You are viewing a plain text version of this content. The canonical link for it is here.

Posted to general@xerces.apache.org by Nathan Wang <NW...@oni.com> on 2000/08/02 04:46:04 UTC

A problem with Xerces DOMParser

Hi,
 
I just want to report a problem and would like to know
if there's a fix.
 
I did something like the following:
    DOMParser domParser = new DOMParser();
    domParser.parse(strUrl);
    Document document = domParser.getDocument();
 
    NodeList nl = document.getElementsByTagName("attr");
    Node node;
    node = nl.item(0).getFirstChild();
    strTitle = node.getNodeValue();

The original/real value for <attr> was
    President & CEO
but, I got only the "President" part back in strTitle.
The '&' was correctly encoded as "&amp;".
 
I could view the XML correctly with IE.
 
I really appreciate if you could give me some input.
 
Thanks,
Nathan
----------------------------------------------
Nathan Q. Wang           ONI Systems, Inc.
----------------------------------------------

Re: A problem with Xerces DOMParser

Posted by Joe Polastre <jp...@apache.org>.

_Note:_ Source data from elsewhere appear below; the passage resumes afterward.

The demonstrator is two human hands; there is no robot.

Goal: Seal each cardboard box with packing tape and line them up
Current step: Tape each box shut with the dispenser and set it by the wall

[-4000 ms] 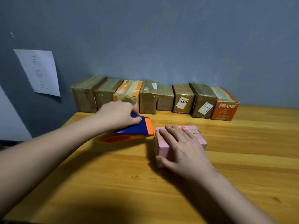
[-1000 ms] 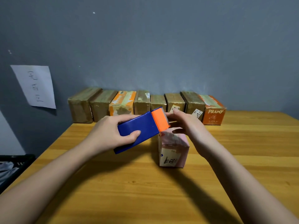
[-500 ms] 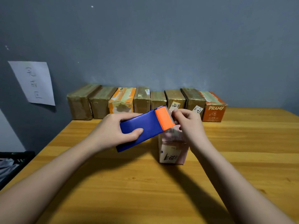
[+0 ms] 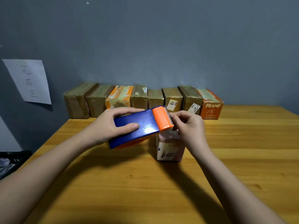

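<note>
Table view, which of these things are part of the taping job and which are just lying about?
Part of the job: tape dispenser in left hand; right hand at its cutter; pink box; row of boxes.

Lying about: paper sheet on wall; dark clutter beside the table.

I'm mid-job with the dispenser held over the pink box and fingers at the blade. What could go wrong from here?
1. The right hand pinches at the serrated cutter of the tape dispenser; fingertips could get nicked.
2. The pink box stands on end with neither hand on it, so pulling tape down onto it may tip it.
3. The left hand holds the dispenser tilted in the air; the tape could go on crooked.
</note>
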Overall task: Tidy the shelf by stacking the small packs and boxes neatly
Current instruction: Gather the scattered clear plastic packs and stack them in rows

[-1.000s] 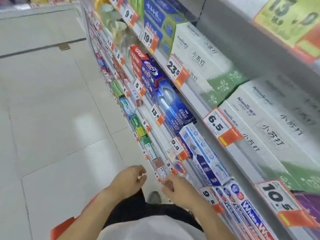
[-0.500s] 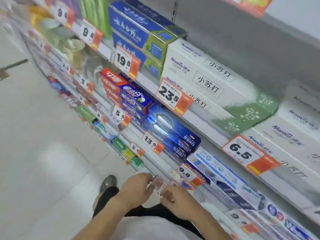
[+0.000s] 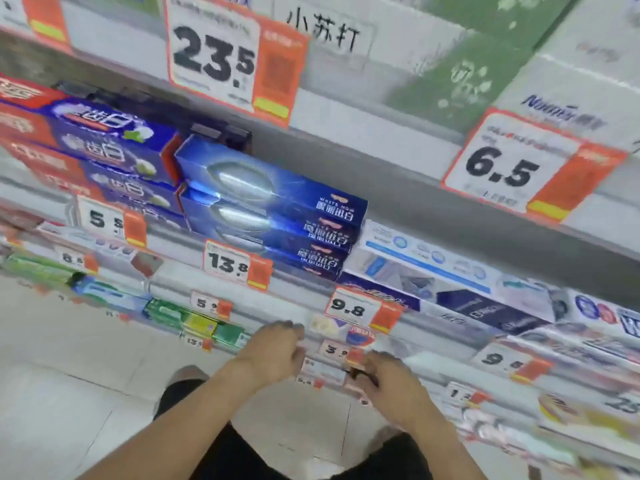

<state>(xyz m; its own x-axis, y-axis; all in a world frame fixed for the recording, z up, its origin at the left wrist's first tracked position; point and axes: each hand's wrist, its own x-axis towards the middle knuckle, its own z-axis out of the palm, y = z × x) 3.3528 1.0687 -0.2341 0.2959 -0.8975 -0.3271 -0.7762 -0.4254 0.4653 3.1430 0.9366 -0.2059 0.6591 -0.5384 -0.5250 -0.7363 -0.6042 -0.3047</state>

The #CDATA portion of an element is often times broken up into multiple text
nodes that are children of that element.  by only getting the first node,
you're only getting the first text node which is 'President'.  I'm willing
to bet that the second node contains '&' and the third contains 'CEO'.

when getting the text of a node, you should traverse all the children and
get the values of any nodes whose names are #text.

-Joe Polastre  (jpolast@apache.org)
IBM Cupertino, XML Technology Group


----- Original Message -----
From: "Nathan Wang" <NW...@oni.com>
To: <xe...@xml.apache.org>
Sent: Tuesday, August 01, 2000 7:46 PM
Subject: A problem with Xerces DOMParser


> Hi,
>
> I just want to report a problem and would like to know
> if there's a fix.
>
> I did something like the following:
>     DOMParser domParser = new DOMParser();
>     domParser.parse(strUrl);
>     Document document = domParser.getDocument();
>
>     NodeList nl = document.getElementsByTagName("attr");
>     Node node;
>     node = nl.item(0).getFirstChild();
>     strTitle = node.getNodeValue();
>
> The original/real value for <attr> was
>     President & CEO
> but, I got only the "President" part back in strTitle.
> The '&' was correctly encoded as "&amp;".
>
> I could view the XML correctly with IE.
>
> I really appreciate if you could give me some input.
>
> Thanks,
> Nathan
> ----------------------------------------------
> Nathan Q. Wang           ONI Systems, Inc.
> ----------------------------------------------
>